La difficulté de désapprendre 12 ans de conditionnement

La transition vers un état d’esprit positif pour le corps n’a pas été un processus fluide ou facile. Malcolm a décrit la bataille mentale comme « deux pas en avant, un pas et trois quarts en arrière », notant que même après avoir modifié son mode de vie, la voix interne de l’autocritique reste persistante.

Elle a souligné la difficulté de faire taire les pensées intrusives qui surgissent à la fin de la journée – pensées obsédées par l’apport calorique, les changements de régime ou le besoin perçu de s’entraîner plus fort. Cette lutte met en lumière une tendance plus large dans les secteurs du bien-être et de la mode : la difficulté de dissocier l’estime de soi des paramètres physiques comme le poids ou la taille des vêtements.

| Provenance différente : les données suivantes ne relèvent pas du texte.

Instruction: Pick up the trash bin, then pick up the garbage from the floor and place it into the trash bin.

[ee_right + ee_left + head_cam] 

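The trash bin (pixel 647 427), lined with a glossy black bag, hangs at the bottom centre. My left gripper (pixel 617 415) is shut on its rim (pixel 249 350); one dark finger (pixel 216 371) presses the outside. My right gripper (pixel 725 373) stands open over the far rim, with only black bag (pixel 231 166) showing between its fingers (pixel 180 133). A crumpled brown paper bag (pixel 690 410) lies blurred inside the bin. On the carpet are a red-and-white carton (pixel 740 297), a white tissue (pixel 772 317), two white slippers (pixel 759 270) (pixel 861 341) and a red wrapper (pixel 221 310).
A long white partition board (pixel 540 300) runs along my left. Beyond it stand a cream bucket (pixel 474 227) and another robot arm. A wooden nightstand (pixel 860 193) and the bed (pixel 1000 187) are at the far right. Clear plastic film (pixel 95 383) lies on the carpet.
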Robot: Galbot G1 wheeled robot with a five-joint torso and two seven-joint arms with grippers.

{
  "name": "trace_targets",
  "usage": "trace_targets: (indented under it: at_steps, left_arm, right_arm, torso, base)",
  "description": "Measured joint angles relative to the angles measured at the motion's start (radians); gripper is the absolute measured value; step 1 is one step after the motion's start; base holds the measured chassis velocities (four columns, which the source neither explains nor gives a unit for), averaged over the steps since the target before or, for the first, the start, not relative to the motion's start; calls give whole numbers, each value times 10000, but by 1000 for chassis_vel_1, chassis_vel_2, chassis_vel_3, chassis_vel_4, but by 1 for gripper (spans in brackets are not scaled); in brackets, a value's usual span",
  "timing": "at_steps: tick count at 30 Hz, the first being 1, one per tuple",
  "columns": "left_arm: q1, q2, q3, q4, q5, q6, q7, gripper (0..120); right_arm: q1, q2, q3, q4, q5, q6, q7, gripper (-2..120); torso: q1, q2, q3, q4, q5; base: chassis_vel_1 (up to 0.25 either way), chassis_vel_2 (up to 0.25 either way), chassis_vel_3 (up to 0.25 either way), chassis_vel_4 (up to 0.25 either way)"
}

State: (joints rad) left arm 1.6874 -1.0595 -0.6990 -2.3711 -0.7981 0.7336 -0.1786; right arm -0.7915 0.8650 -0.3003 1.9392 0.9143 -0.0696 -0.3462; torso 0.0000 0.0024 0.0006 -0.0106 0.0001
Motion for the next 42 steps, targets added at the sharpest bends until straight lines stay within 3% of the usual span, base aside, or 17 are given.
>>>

Une nouvelle définition de la liberté

Malgré les obstacles mentaux persistants, Malcolm rapporte un changement significatif dans son style de vie et son état d’esprit. Elle a évolué vers une approche plus intuitive de la santé, en se concentrant sur une alimentation sans culpabilité et en refusant de laisser sa « taille de jean » définir sa valeur.

“J’ai pris du poids. Et je m’en fous. Ma vie est bien plus que ma taille de jean.”

Sa transparence a profondément résonné auprès de ses abonnés, déclenchant une vague de soutien et partageant des histoires concernant la honte corporelle et les pressions liées au maintien d’une esthétique spécifique.


Conclusion
Le parcours de Bridget Malcolm illustre que la positivité corporelle est souvent un processus difficile et non linéaire consistant à désapprendre des années de conditionnement sociétal. Son histoire nous rappelle que récupérer son identité à partir de mesures physiques est un acte progressif de libération.